Sepiapterin treatment resulted in a mean reduction in Phe levels of 63% in the overall treated population and 69% in the subgroup of subjects with classical PKU. The vast majority of subjects (84%) achieved Phe control in accordance with treatment guidelines, and 22% of subjects had normalization of Phe levels. Data from the ongoing APHENITY open-label extension study demonstrates that these sepiapterin treatment effects are durable.

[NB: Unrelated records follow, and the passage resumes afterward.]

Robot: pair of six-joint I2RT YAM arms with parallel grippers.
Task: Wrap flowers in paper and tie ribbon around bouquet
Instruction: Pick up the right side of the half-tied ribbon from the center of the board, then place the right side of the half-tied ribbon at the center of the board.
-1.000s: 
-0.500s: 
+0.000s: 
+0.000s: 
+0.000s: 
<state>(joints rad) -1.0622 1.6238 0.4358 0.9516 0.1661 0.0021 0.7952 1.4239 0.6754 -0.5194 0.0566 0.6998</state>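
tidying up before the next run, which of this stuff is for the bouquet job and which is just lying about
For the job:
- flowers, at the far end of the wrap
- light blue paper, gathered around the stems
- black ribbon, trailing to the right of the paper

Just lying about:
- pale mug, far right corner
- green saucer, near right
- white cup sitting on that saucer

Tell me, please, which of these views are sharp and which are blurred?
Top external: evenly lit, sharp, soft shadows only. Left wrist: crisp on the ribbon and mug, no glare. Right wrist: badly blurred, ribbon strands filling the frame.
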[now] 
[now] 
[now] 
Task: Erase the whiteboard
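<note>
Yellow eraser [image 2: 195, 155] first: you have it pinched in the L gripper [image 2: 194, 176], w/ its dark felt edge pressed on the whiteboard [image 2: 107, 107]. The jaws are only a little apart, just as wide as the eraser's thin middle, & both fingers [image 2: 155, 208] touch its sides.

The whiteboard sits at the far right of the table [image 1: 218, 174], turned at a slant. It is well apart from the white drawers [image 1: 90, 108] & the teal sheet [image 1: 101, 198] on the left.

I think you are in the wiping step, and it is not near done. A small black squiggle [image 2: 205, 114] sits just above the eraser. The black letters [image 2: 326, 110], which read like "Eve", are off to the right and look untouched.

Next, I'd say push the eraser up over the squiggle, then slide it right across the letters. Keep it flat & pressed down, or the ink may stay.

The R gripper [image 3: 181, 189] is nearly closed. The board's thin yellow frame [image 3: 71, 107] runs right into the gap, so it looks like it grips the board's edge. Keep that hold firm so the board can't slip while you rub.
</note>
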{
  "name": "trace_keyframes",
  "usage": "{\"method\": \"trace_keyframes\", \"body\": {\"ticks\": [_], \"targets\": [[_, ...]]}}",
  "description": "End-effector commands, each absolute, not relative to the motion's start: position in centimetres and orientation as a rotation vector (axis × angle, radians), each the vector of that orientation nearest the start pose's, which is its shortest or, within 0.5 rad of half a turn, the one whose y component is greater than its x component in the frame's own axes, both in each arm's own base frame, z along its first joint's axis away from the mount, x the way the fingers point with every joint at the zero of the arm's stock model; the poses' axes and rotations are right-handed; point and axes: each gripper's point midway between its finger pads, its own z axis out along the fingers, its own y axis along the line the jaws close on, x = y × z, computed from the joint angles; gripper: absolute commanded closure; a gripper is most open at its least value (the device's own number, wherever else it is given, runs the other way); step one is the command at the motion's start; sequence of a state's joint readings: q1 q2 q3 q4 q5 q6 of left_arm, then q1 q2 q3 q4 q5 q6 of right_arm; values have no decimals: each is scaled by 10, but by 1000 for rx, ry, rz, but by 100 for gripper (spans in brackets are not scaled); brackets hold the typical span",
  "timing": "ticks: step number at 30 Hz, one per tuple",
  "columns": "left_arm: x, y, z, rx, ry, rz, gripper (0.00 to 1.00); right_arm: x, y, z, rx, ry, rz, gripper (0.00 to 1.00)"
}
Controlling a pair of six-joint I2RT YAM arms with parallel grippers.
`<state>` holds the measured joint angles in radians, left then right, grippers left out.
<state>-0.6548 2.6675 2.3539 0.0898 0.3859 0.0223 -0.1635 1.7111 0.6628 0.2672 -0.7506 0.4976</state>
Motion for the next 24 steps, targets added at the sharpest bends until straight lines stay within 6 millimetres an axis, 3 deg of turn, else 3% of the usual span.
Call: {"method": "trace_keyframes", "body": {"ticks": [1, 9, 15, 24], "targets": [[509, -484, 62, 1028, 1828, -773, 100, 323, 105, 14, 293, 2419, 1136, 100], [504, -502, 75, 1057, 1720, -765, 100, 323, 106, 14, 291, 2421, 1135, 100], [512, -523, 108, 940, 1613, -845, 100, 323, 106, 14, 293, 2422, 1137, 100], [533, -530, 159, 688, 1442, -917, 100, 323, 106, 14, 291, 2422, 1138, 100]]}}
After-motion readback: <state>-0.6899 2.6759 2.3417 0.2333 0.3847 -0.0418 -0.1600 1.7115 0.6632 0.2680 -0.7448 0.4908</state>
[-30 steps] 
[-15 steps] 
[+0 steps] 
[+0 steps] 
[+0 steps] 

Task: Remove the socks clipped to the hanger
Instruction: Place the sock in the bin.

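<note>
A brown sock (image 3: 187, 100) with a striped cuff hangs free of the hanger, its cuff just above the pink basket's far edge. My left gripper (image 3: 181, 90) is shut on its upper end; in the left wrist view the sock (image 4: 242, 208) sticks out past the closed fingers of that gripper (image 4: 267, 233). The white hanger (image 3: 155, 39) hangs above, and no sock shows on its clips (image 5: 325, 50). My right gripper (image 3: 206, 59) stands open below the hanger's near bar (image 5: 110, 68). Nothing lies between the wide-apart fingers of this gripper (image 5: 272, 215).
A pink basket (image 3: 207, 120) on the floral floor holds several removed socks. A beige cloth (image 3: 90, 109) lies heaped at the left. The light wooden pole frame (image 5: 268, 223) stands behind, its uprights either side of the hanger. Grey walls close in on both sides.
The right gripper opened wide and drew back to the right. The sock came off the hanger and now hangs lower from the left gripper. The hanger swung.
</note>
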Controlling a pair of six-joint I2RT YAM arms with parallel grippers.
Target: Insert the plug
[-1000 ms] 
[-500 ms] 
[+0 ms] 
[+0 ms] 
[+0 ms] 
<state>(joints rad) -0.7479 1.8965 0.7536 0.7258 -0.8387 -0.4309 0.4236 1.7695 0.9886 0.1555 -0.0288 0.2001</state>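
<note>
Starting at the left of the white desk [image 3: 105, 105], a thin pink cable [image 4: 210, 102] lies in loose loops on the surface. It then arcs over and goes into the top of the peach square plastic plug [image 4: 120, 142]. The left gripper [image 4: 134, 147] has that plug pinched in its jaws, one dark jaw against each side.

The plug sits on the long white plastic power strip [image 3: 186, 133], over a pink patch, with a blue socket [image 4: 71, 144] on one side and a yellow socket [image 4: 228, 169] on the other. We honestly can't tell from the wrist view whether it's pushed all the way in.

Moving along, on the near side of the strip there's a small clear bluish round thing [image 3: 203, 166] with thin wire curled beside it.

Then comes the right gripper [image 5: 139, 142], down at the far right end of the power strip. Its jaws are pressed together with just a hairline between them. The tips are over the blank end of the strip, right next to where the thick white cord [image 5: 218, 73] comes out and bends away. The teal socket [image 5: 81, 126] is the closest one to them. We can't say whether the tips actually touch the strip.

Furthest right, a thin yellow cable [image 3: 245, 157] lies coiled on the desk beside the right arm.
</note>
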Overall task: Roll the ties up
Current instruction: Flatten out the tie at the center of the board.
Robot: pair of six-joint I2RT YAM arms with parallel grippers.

In addition, data from the Phe tolerance sub study demonstrate that subjects are liberalizing their diet, beyond the recommended daily allowance of protein, and maintaining control of Phe within target levels from guidelines. The ability to enable patients to liberalize their highly restrictive diets and still maintain Phe control, is a very meaningful sepiapterin treatment benefit for physicians, payers and patients. PTC expects to submit the sepiapterin NDA to the FDA no later than the third quarter of 2024.

Submissions in 2024 are planned in a number of additional key countries where PTC has existing rare disease commercial infrastructure including Brazil and Japan.